§ WHAT IS BEING ASKED:
Exactness is required throughout. Return every record once more.

§ DATA:
*** Begin section ***
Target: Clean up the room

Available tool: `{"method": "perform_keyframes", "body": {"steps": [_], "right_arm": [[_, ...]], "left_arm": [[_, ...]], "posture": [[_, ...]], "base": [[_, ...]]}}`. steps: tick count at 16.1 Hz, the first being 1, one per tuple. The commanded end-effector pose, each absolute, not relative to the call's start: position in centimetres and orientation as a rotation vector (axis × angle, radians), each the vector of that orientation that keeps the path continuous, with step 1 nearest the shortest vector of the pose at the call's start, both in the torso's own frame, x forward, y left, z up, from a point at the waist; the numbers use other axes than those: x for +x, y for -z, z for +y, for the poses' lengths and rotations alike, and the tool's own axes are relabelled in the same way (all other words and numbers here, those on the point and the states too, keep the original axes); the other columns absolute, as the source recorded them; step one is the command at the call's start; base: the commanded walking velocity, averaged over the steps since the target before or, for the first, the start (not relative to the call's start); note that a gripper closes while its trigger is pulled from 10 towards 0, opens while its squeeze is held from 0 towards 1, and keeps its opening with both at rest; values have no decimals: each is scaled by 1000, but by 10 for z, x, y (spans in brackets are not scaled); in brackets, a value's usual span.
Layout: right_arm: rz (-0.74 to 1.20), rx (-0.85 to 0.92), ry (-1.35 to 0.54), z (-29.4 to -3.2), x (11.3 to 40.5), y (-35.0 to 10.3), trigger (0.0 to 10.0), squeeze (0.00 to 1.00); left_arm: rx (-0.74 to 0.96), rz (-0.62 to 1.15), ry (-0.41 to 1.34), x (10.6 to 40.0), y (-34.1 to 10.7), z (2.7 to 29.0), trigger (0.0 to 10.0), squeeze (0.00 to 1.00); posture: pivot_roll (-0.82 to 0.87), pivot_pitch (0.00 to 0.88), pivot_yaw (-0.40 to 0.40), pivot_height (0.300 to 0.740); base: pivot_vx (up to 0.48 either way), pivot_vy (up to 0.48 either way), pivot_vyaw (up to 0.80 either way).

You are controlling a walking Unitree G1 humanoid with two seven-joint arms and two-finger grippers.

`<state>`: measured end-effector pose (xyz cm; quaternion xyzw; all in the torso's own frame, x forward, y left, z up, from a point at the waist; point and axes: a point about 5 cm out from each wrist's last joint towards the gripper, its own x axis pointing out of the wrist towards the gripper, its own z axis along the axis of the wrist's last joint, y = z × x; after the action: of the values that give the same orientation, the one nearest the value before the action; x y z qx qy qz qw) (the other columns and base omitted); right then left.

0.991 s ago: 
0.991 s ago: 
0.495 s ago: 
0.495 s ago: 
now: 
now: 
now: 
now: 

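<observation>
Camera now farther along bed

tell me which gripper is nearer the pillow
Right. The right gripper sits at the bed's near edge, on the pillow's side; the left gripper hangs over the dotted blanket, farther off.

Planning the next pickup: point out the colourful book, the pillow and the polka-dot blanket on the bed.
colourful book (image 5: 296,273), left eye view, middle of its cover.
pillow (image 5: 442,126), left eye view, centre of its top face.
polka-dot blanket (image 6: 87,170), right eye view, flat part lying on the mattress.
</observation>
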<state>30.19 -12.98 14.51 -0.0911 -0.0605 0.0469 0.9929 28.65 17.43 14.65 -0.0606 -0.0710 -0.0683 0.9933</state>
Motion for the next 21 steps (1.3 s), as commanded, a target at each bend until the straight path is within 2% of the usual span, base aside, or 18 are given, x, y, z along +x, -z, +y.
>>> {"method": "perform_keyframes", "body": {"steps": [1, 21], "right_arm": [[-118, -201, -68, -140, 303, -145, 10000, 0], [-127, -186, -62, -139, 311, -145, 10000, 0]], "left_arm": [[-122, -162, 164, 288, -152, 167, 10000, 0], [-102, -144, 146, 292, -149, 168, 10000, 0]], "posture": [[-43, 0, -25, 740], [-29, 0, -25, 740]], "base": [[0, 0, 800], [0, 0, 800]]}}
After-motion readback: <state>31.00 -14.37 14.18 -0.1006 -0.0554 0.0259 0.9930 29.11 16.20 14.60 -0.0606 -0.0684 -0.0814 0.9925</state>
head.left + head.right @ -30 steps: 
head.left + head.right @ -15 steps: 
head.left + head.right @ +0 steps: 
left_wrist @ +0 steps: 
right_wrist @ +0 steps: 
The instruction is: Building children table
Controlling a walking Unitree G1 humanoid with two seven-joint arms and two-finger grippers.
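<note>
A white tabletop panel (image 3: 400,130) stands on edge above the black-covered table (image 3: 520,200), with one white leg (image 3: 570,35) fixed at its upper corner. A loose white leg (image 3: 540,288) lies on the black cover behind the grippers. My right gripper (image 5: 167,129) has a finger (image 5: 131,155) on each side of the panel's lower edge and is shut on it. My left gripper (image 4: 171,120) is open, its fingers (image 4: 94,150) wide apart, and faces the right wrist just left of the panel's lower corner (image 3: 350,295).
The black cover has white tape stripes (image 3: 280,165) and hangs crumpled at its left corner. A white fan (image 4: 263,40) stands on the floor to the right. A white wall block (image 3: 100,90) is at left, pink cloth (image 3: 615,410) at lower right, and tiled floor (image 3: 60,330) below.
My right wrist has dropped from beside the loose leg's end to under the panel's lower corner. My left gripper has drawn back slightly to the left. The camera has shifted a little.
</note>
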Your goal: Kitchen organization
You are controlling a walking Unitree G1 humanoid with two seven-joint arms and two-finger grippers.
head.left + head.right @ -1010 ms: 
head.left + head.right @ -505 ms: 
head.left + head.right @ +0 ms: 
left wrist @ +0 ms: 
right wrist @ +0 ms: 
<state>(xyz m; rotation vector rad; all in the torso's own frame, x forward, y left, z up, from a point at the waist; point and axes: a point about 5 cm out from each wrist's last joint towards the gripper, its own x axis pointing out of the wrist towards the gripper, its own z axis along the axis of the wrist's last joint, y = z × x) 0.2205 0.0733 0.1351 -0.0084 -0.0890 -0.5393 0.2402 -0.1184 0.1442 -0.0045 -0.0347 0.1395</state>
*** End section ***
§ RESULT OF THIS EXERCISE:
Target: Clean up the room

Available tool: `{"method": "perform_keyframes", "body": {"steps": [_], "right_arm": [[_, ...]], "left_arm": [[_, ...]], "posture": [[_, ...]], "base": [[_, ...]]}}`. steps: tick count at 16.1 Hz, the first being 1, one per tuple. The commanded end-effector pose, each absolute, not relative to the call's start: position in centimetres and orientation as a rotation vector (axis × angle, radians), each the vector of that orientation that keeps the path continuous, with step 1 nearest the shortest vector of the pose at the call's start, both in the torso's own frame, x forward, y left, z up, from a point at the waist; the numbers use other axes than those: x for +x, y for -z, z for +y, for the poses' lengths and rotations alike, and the tool's own axes are relabelled in the same way (all other words and numbers here, those on the point and the states too, keep the original axes); the other columns absolute, as the source recorded them; step one is the command at the call's start; base: the commanded walking velocity, averaged over the steps since the target before or, for the first, the start (not relative to the call's start); note that a gripper closes while its trigger is pulled from 10 towards 0, opens while its squeeze is held from 0 towards 1, and keeps its opening with both at rest; values have no decimals: each is scaled by 1000, but by 10 for z, x, y (spans in brackets are not scaled); in brackets, a value's usual span.
Layout: right_arm: rz (-0.74 to 1.20), rx (-0.85 to 0.92), ry (-1.35 to 0.54), z (-29.4 to -3.2), x (11.3 to 40.5), y (-35.0 to 10.3), trigger (0.0 to 10.0), squeeze (0.00 to 1.00); left_arm: rx (-0.74 to 0.96), rz (-0.62 to 1.15), ry (-0.41 to 1.34), x (10.6 to 40.0), y (-34.1 to 10.7), z (2.7 to 29.0), trigger (0.0 to 10.0), squeeze (0.00 to 1.00); posture: pivot_roll (-0.82 to 0.87), pivot_pitch (0.00 to 0.88), pivot_yaw (-0.40 to 0.40), pivot_height (0.300 to 0.740); base: pivot_vx (up to 0.48 either way), pivot_vy (up to 0.48 either way), pivot_vyaw (up to 0.80 either way).

You are controlling a walking Unitree G1 humanoid with two seven-joint arms and two-finger grippers.

`<state>`: measured end-effector pose (xyz cm; quaternion xyzw; all in the torso's own frame, x forward, y left, z up, from a point at the waist; point and axes: a point about 5 cm out from each wrist's last joint towards the gripper, its own x axis pointing out of the wrist towards the gripper, its own z axis along the axis of the wrist's last joint, y = z × x; after the action: of the values that give the same orientation, the one nearest the value before the action; x y z qx qy qz qw) (the other columns and base omitted); right then left.

0.991 s ago: 
0.991 s ago: 
0.495 s ago: 
0.495 s ago: 
now: 
now: 
now: 
now: 

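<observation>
Camera now farther along bed

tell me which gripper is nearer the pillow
Right. The right gripper sits at the bed's near edge, on the pillow's side; the left gripper hangs over the dotted blanket, farther off.

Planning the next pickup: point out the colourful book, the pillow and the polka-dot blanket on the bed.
colourful book (image 5: 296,273), left eye view, middle of its cover.
pillow (image 5: 442,126), left eye view, centre of its top face.
polka-dot blanket (image 6: 87,170), right eye view, flat part lying on the mattress.
</observation>
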<state>30.19 -12.98 14.51 -0.0911 -0.0605 0.0469 0.9929 28.65 17.43 14.65 -0.0606 -0.0710 -0.0683 0.9933</state>
Motion for the next 21 steps (1.3 s), as commanded, a target at each bend until the straight path is within 2% of the usual span, base aside, or 18 are given, x, y, z along +x, -z, +y.
>>> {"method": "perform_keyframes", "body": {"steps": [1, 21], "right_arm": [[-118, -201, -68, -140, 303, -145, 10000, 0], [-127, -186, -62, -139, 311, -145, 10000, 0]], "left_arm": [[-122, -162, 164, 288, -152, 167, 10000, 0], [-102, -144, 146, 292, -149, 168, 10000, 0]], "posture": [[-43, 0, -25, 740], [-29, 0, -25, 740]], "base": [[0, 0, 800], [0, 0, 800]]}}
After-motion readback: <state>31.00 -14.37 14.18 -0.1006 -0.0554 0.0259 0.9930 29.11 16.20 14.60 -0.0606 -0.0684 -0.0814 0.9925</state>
head.left + head.right @ -30 steps: 
head.left + head.right @ -15 steps: 
head.left + head.right @ +0 steps: 
left_wrist @ +0 steps: 
right_wrist @ +0 steps: 
The instruction is: Building children table
Controlling a walking Unitree G1 humanoid with two seven-joint arms and two-finger grippers.
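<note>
A white tabletop panel (image 3: 400,130) stands on edge above the black-covered table (image 3: 520,200), with one white leg (image 3: 570,35) fixed at its upper corner. A loose white leg (image 3: 540,288) lies on the black cover behind the grippers. My right gripper (image 5: 167,129) has a finger (image 5: 131,155) on each side of the panel's lower edge and is shut on it. My left gripper (image 4: 171,120) is open, its fingers (image 4: 94,150) wide apart, and faces the right wrist just left of the panel's lower corner (image 3: 350,295).
The black cover has white tape stripes (image 3: 280,165) and hangs crumpled at its left corner. A white fan (image 4: 263,40) stands on the floor to the right. A white wall block (image 3: 100,90) is at left, pink cloth (image 3: 615,410) at lower right, and tiled floor (image 3: 60,330) below.
My right wrist has dropped from beside the loose leg's end to under the panel's lower corner. My left gripper has drawn back slightly to the left. The camera has shifted a little.
</note>
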Your goal: Kitchen organization
You are controlling a walking Unitree G1 humanoid with two seven-joint arms and two-finger grippers.
head.left + head.right @ -1010 ms: 
head.left + head.right @ -505 ms: 
head.left + head.right @ +0 ms: 
left wrist @ +0 ms: 
right wrist @ +0 ms: 
<state>(xyz m; rotation vector rad; all in the torso's own frame, x forward, y left, z up, from a point at the waist; point and axes: a point about 5 cm out from each wrist's last joint towards the gripper, its own x axis pointing out of the wrist towards the gripper, its own z axis along the axis of the wrist's last joint, y = z × x) 0.2205 0.0733 0.1351 -0.0084 -0.0890 -0.5393 0.2402 -0.1184 0.1442 -0.0045 -0.0347 0.1395</state>

No more work remains in this exercise.